__WORK INSTRUCTIONS__.
Give the data below again exactly as it stands. Omit the pictures.

__RECORDED INFORMATION__.
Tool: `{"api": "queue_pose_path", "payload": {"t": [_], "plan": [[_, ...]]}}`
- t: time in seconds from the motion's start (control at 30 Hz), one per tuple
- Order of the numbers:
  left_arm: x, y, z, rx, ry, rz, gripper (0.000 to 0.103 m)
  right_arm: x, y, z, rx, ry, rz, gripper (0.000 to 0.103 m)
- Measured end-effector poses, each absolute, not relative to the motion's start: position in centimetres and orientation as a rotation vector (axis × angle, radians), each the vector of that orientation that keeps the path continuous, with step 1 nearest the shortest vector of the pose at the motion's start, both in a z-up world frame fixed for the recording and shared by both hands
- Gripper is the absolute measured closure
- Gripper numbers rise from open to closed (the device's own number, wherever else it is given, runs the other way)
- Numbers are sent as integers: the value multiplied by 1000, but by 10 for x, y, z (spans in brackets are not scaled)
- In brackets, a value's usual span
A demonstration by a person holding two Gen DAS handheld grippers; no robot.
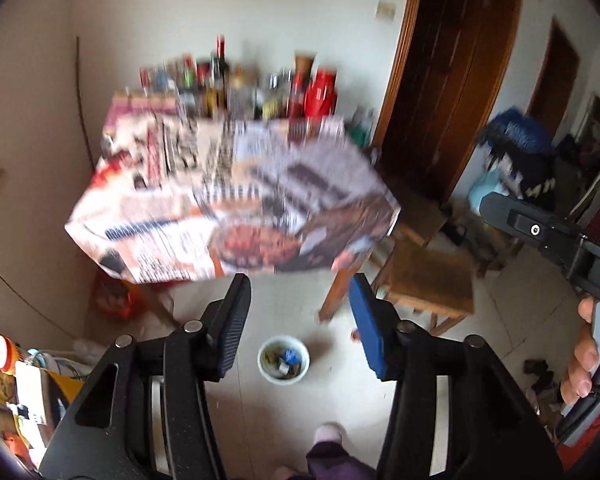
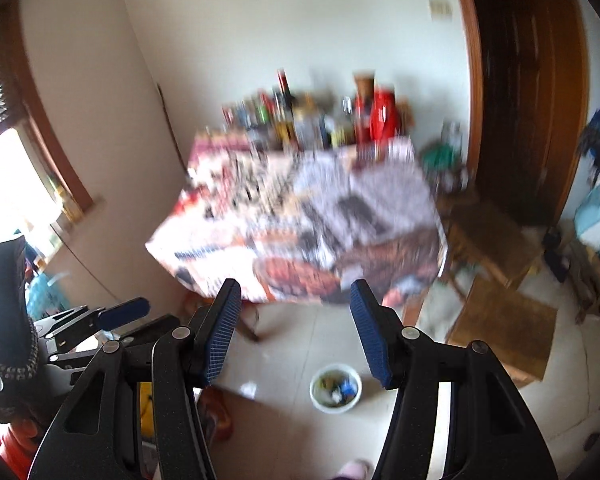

__REPLY__.
Tool: `{"api": "queue_pose_path", "payload": {"t": [_], "plan": [[_, ...]]}}`
- t: time in seconds from the motion's start (control at 30 Hz), one per tuple
- Order of the numbers:
  left_arm: x, y, z, rx, ry, rz, gripper (0.000 to 0.103 m)
  right_arm: x, y, z, rx, ry, rz, gripper (0.000 to 0.103 m)
- Measured end-effector poses, each absolute, not relative to the motion's start: position in centimetres and orientation as a rotation vector (axis × angle, radians), each the vector of that orientation that keeps the path continuous, with step 1 nearest the shortest vector of the pose at the motion's start, both in a z-up world frame fixed for the recording and shared by both hands
- Gripper is the absolute measured closure
- Gripper numbers rise from open to closed (the device's own number, wherever else it is given, runs the other way)
- Numbers are sent as integers: the value multiplied by 1000, but by 10 for x, y, z (spans in brackets are not scaled)
- In brackets, a value's usual span
A demonstration by a person holding two Gen DAS handheld grippers; no robot.

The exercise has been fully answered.